Impact of Co-occurrence on Factual Knowledge of Large Language Models (EMNLP 2023 Findings)

This is a repository for the paper "Why Do Neural Language Models Still Need Commonsense Knowledge?" and "Impact of Co-occurrence on Factual Knowledge of Large Language Models" (EMNLP 2023 Findings) (project page).

Installation

Knowledge Probing

Follow this to run the knowledge probing experiments.
This includes setting up a conda environment and knowledge probing datasets.

Download the Pre-training Data (the Pile - No Longer Available)

The dataset is saved in 'data/pile'.

bash scripts/installation/download_pile.sh
bash scripts/installation/extract_pile.sh

For other datasets, place them in 'data/{dataset_name}'.

Precompute Data Statistics

Extract Entities in the Target Datasets and Model Vocabularies

The outputs are saved in 'data_statistics/entity_set'.

bash scripts/data_statistics/precompute/extract_entity_set.sh {dataset_names}

For example, run the following command to extract entities from LAMA_TREx and ConceptNet.

bash scripts/data_statistics/precompute/extract_entity_set.sh "LAMA_TREx ConceptNet"

Compute Term Document Index of Entities

The outputs are saved in 'data_statistics/term_document_index/{pretraining_dataset_name}'.
In addition to pretraining_dataset_name, the name of the text file needs to be specified as the script processes each data chunk individually when the dataset is split into multiple chunks.

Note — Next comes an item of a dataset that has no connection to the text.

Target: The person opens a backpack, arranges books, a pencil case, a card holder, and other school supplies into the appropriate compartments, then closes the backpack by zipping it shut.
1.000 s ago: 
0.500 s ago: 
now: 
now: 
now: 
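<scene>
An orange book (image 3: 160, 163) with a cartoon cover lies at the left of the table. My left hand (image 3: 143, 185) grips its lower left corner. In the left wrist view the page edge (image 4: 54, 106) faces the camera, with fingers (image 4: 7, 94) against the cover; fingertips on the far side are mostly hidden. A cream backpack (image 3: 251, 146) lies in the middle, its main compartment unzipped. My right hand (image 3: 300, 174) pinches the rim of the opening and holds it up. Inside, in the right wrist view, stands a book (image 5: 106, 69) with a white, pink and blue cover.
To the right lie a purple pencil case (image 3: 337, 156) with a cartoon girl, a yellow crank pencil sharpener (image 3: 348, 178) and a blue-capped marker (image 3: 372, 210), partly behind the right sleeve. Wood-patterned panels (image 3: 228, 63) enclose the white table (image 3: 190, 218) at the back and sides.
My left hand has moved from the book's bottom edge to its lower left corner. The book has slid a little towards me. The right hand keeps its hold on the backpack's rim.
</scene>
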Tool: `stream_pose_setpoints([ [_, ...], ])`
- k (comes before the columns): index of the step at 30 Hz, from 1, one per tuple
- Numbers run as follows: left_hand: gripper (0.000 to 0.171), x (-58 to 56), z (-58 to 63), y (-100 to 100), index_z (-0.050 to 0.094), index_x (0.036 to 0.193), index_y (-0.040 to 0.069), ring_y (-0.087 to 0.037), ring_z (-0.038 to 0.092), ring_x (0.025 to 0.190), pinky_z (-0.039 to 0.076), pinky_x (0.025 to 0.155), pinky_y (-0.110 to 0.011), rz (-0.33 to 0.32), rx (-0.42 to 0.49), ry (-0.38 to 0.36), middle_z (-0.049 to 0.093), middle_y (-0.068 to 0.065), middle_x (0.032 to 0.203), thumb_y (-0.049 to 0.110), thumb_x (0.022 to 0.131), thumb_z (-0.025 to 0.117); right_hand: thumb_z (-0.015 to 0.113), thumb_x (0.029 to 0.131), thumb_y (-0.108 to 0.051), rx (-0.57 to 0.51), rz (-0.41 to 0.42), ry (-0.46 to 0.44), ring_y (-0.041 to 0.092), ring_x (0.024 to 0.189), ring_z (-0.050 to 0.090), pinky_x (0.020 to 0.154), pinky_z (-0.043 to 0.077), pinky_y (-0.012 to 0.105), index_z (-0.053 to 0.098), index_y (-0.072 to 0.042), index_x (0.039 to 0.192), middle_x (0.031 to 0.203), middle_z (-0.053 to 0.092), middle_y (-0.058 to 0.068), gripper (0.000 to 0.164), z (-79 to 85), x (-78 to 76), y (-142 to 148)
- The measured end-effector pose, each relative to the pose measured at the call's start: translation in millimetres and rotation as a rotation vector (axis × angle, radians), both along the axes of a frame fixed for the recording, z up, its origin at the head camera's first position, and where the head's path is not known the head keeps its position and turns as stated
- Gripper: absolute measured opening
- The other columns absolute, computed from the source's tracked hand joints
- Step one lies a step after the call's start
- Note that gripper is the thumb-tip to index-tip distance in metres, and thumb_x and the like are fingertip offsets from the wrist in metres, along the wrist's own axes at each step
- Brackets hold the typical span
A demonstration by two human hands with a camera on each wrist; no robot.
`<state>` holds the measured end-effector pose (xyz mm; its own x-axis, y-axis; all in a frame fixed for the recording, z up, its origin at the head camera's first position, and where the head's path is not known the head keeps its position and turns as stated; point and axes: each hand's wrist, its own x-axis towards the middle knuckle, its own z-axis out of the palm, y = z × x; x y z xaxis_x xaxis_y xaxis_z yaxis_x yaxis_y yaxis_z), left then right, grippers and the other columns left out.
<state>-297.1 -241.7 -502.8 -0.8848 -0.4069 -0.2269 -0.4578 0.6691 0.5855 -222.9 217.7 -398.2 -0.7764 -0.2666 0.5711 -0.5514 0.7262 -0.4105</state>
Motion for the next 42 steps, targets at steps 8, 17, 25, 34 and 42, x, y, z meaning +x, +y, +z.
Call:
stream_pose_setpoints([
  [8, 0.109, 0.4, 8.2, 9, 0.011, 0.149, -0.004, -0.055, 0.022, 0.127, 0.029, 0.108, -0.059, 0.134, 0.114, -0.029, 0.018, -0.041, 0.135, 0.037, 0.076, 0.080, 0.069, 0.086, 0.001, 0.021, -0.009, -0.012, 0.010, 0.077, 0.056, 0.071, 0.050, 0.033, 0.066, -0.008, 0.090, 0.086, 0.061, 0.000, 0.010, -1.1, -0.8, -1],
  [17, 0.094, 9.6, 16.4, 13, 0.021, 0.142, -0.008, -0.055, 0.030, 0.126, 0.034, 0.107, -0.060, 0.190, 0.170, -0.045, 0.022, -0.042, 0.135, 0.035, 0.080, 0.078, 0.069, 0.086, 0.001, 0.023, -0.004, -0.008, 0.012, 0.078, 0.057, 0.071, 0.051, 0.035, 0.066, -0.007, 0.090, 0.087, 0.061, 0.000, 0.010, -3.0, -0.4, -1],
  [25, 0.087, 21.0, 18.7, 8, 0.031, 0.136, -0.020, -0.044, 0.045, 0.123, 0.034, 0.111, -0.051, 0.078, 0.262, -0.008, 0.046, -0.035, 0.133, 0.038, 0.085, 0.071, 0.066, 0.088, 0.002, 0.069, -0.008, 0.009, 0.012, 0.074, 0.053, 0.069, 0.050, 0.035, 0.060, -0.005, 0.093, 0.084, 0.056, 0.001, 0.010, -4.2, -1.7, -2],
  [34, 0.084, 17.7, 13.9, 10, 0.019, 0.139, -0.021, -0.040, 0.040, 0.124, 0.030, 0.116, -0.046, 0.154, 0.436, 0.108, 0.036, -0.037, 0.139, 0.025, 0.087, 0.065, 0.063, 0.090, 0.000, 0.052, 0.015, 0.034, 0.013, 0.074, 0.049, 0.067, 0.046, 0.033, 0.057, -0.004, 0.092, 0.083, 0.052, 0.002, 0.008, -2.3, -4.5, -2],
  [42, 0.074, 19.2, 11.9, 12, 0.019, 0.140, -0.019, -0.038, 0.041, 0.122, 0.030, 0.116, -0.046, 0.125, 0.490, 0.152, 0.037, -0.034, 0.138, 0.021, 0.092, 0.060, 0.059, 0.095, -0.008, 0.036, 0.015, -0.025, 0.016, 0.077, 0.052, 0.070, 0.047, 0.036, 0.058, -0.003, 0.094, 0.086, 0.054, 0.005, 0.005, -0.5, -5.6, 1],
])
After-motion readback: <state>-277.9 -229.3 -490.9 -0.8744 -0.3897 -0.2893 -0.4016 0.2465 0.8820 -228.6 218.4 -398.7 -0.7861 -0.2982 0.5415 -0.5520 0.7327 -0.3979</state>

# pretraining_dataset_name: ['pile', 'bert_pretraining_data']
bash scripts/data_statistics/precompute/compute_term_document_index.sh {pretraining_dataset_name} {filename}

Compute Cooccurrence Matrix

The outputs are saved in 'data_statistics/cooccurrence_matrix/{pretraining_dataset_name}' and 'data_statistics/occurrence_matrix/{pretraining_dataset_name}'.

bash scripts/data_statistics/precompute/compute_cooccurrence_matrix.sh {pretraining_dataset_name} {filename}
bash scripts/data_statistics/precompute/aggregate_cooccurrence_matrix.sh {pretraining_dataset_name}

bash scripts/data_statistics/precompute/compute_occurrence_matrix.sh {pretraining_dataset_name} {filename}
bash scripts/data_statistics/precompute/aggregate_occurrence_matrix.sh {pretraining_dataset_name}